Scientific Research for Women: Foundation for Women’s Wellness (FWW) awards Ri.MED researcher Riccardo Gottardi

The Foundation for Women’s Wellness (FWW) is a nonprofit public charity dedicated to improving women’s health by raising support for innovative for research and education. Over the past twenty years, FWW has supported gender scientific research for 20 years, granted scholarships to promising researchers, focused on defeating typical women’s pathologies targeting their health concerns, such as osteoporosis and breast cancer, and hormones’ role during pregnancy and menopause.

The 2016 Iris Klarman Women’s Health Fellowship Award was appointed to Riccardo Gottardi, PhD, a fifth year post-doc fellow and member of the scientific team of the Ri.MED Foundation, for his innovative study in the field of orthopedic regenerative medicine. This study, funded by Ri.MED and conducted at the University of Pittsburgh School of Medicine, examines gender differences in osteoarthritis and joint damage, specifically the effect of sex hormones on cartilage in menopausal women, a category with a very high incidence of the disease.

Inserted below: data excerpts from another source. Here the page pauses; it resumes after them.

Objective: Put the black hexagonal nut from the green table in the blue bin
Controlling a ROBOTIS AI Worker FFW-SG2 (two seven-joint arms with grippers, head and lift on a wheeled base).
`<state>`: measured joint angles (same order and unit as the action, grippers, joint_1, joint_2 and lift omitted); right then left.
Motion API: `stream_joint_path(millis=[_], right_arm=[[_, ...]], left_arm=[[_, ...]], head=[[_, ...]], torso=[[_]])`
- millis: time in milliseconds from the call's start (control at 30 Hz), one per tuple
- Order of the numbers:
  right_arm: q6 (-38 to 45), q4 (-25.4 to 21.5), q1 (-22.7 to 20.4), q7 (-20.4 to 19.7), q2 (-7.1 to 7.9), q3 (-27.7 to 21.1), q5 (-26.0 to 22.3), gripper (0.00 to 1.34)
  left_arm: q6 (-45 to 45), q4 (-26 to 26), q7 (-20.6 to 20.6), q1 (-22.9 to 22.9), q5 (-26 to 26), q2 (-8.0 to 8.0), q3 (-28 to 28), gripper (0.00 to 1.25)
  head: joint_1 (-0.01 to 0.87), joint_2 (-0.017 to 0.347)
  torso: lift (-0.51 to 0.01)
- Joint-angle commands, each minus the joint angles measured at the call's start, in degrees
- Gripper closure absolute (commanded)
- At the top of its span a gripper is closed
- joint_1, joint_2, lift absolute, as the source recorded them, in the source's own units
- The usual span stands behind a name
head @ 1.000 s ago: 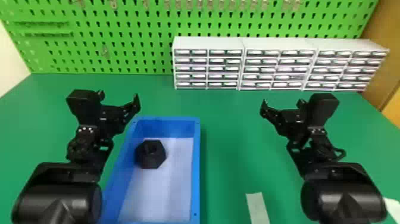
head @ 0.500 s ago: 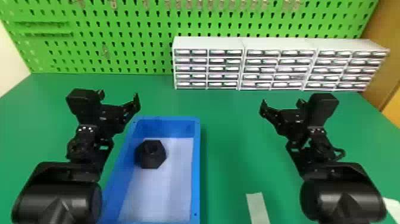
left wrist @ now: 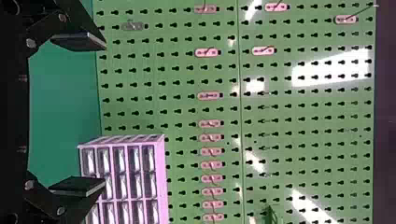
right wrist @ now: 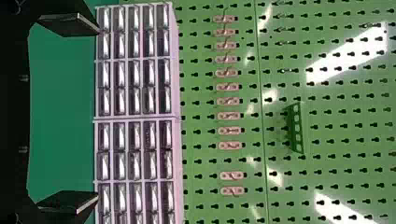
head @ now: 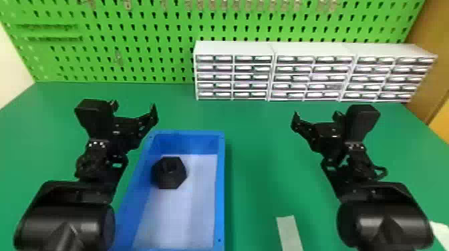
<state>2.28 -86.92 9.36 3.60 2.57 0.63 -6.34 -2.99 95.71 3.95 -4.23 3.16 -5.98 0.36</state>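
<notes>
In the head view the black hexagonal nut (head: 169, 172) lies inside the blue bin (head: 220, 187), by the bin's left wall toward its far end. My left gripper (head: 135, 108) is above and left of the bin's far left corner, open and holding nothing. My right gripper (head: 314, 116) stands well to the bin's right over the green table (head: 260, 160), also open with nothing in it. The left wrist view has the left gripper (left wrist: 103, 115) with its two fingers wide apart. Likewise spread are the fingers of the right gripper (right wrist: 98, 114) in the right wrist view.
White drawer cabinets (head: 310, 76) line the back of the table, in front of a green pegboard (head: 133, 43) with hooks. A pale strip (head: 289, 233) lies near the front edge between the bin and my right arm. Another white piece (head: 440, 232) lies at the far right.
</notes>
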Motion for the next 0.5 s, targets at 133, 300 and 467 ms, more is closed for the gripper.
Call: stream_joint_path(millis=[133,300,467], right_arm=[[0.0,0.0,0.0,0.0,-0.11,0.2,-0.1,0.07],[0.0,0.0,0.1,0.0,-0.02,0.7,-0.1,0.07],[0.1,0.0,0.1,0.0,-0.02,0.3,-0.1,0.07]], left_arm=[[-0.1,0.0,0.0,-0.2,0.5,0.0,-0.2,0.24],[-0.1,0.0,0.0,-0.4,0.5,0.0,0.0,0.24],[-0.1,0.0,0.0,-0.3,0.4,0.0,-0.2,0.24]], head=[[0.686,0.052],[0.686,0.052],[0.686,0.052]], torso=[[-0.097],[-0.097],[-0.097]])
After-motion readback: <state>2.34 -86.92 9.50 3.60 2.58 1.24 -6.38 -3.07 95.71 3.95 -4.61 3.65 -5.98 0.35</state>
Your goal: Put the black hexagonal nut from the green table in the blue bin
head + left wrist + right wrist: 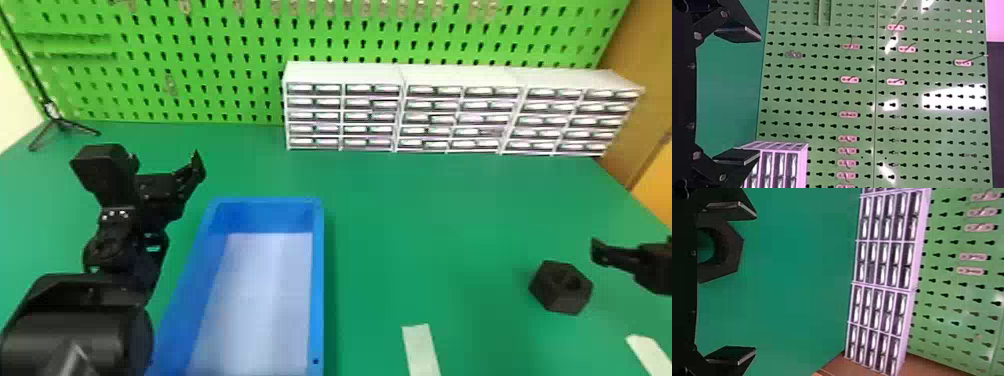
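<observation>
Black hexagonal nut (561, 288) on green table (425, 225), grasp pending. Black right gripper (752, 283) near it, fingers spread: centre, lower, pinch.

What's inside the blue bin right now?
In the head view, the blue bin has a pale, flat lining along its floor, with nothing visible on it. Anything under the lining is covered, and the bin's near end runs out of view.

Beyond the left end effector (166, 157), fingers (738, 33) apart, a green pegboard (820, 98) with hooks (849, 80) (a drawer unit (783, 147) too).
</observation>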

Osteoarthritis causes a progressive erosion of the joint cartilage, the tissue covering the bone extremities of the joints. After menopause, the chances of women being at risk of developing this degenerative disease are twice the ones of men. Several studies show that the high incidence is due to decreased hormone levels after menopause. One of the main obstacles for understanding the mechanisms of osteoarthritis is that bone and cartilage interact and cannot be studied separately. However, up to date, hormone replacement therapies have only focused on improving bone health without intervening on the cartilage.

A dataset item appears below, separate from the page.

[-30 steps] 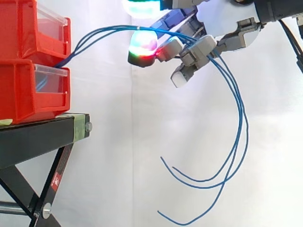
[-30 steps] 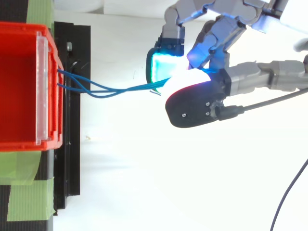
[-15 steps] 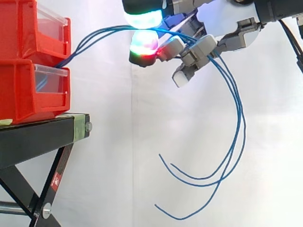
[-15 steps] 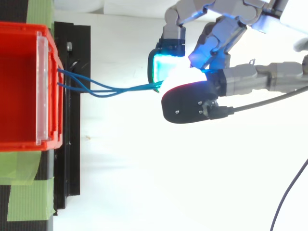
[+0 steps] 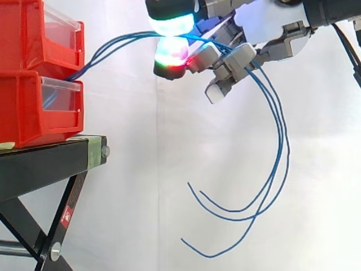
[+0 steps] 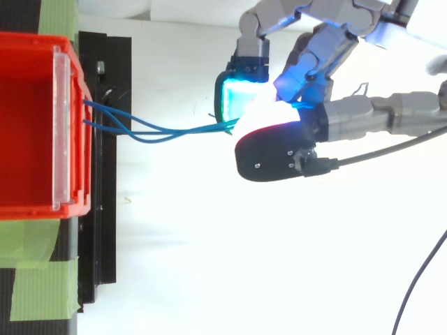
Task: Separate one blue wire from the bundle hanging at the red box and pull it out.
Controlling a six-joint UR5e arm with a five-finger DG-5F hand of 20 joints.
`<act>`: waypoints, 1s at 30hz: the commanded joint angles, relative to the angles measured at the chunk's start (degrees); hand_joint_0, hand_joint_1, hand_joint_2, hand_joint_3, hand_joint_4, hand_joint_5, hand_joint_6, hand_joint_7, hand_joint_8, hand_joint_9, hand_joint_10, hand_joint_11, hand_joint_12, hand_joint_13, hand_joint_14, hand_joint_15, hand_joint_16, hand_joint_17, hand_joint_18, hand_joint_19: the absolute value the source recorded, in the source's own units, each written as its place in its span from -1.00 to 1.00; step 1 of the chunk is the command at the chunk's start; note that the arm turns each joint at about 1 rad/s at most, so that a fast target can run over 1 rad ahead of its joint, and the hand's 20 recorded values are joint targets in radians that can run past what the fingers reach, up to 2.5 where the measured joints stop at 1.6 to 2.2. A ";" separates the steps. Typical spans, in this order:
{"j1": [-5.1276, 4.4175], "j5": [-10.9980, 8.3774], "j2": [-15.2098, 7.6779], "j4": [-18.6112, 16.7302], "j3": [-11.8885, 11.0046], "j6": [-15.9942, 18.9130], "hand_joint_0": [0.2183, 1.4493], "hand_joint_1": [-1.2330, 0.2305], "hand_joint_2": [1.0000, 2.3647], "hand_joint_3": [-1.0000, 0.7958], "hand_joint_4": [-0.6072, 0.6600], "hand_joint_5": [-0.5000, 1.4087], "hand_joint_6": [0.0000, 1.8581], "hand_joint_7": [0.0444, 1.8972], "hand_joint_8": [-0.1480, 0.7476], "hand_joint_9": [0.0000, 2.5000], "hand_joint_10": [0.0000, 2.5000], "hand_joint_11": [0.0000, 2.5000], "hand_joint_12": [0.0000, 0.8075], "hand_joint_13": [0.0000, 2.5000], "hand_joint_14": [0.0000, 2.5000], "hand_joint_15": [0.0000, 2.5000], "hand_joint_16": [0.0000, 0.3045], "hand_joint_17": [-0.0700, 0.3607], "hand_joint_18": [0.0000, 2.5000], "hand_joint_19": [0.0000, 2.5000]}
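Note:
Three blue wires (image 5: 113, 44) come out of the red bins (image 5: 22, 107) and run right to my hand (image 5: 242, 53) at the upper right. They pass between a glowing cyan pad above and a green-red fingertip (image 5: 171, 56) below, then drape over the curled fingers and hang in long loops (image 5: 271, 186). From above, the wires (image 6: 160, 130) leave the bin's front and end at the glowing pads of the hand (image 6: 342, 115). The hand is shut on the wire bundle; I cannot tell whether one wire is apart from the others.
The red bins (image 6: 28, 125) stand stacked on a black stand (image 5: 45, 164) at the left, with green tape (image 6: 35, 293) at its corner. A white curtain forms the background. The wire ends dangle freely below the hand, right of the stand.
The cyan pad has come down over the wires above the green-red fingertip. The hanging wire ends have swung slightly to the left. The hand has otherwise barely shifted.

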State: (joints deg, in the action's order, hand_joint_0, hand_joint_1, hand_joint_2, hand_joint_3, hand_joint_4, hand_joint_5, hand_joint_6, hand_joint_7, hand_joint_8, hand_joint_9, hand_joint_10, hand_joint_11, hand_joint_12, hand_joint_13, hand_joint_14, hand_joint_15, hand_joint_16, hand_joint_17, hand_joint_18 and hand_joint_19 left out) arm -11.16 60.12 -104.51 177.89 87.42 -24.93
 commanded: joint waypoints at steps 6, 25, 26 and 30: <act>0.00 0.00 0.00 0.00 0.03 0.32 -0.30 -0.42 -0.96 0.01 0.25 -0.74 -0.04 0.26 0.01 -0.18 -1.00 0.41 -0.16 -0.01 -0.66 0.27 -0.60 -0.04 -0.42 -0.36; 0.00 0.00 0.00 0.00 -0.06 0.32 -0.22 -0.61 -0.96 -0.05 0.21 -0.78 -0.04 0.30 -0.03 -0.35 -1.00 0.41 -0.15 -0.06 -0.81 0.33 -0.60 -0.03 -0.46 -0.44; 0.00 0.00 0.00 0.00 -0.06 0.32 -0.21 -0.62 -0.96 -0.05 0.21 -0.78 -0.04 0.31 -0.04 -0.37 -1.00 0.40 -0.15 -0.06 -0.81 0.34 -0.60 -0.03 -0.47 -0.44; 0.00 0.00 0.00 0.00 -0.06 0.32 -0.23 -0.62 -0.96 -0.07 0.21 -0.78 -0.05 0.31 -0.04 -0.37 -1.00 0.40 -0.15 -0.06 -0.82 0.34 -0.60 -0.03 -0.47 -0.44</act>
State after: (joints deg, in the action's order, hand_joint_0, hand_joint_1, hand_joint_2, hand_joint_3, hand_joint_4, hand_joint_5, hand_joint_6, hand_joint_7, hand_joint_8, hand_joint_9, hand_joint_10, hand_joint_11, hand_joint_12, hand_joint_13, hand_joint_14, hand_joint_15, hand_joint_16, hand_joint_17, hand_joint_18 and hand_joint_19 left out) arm -11.16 60.12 -104.50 177.89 87.42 -24.61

Dr. Gottardi has a different point of view: “My hypothesis is that results of the current therapies depend on the fact that estrogen and progesterone concentrations vary over time during the menstrual cycle and they cyclically repeat every 28 days, whereas with hormone replacement therapies the estrogen (or the estrogen and progesterone) is continuously administrated with no variation. My goal is to identify which combinations of hormone concentrations are effective to protecting the cartilage.”

In order to do that, Dr. Gottardi’s team developed an in vitro model, already patented, to generate engineered cartilage: “My in vitro model closely replicates the conditions observed in vivo in human beings, and allows to grow human osteochondral tissues for extensive periods of time in controlled environments. Also, it obviates the need to carry out on animals that, in addition, have a very different hormone cycle compared to humans.” This research will provide new guidelines for hormone replacement therapies that do not damage the cartilage, and identify the hormone mechanisms that affect osteoarthritis. Once these mechanisms are defined it will be possible to use them as new therapeutic targets.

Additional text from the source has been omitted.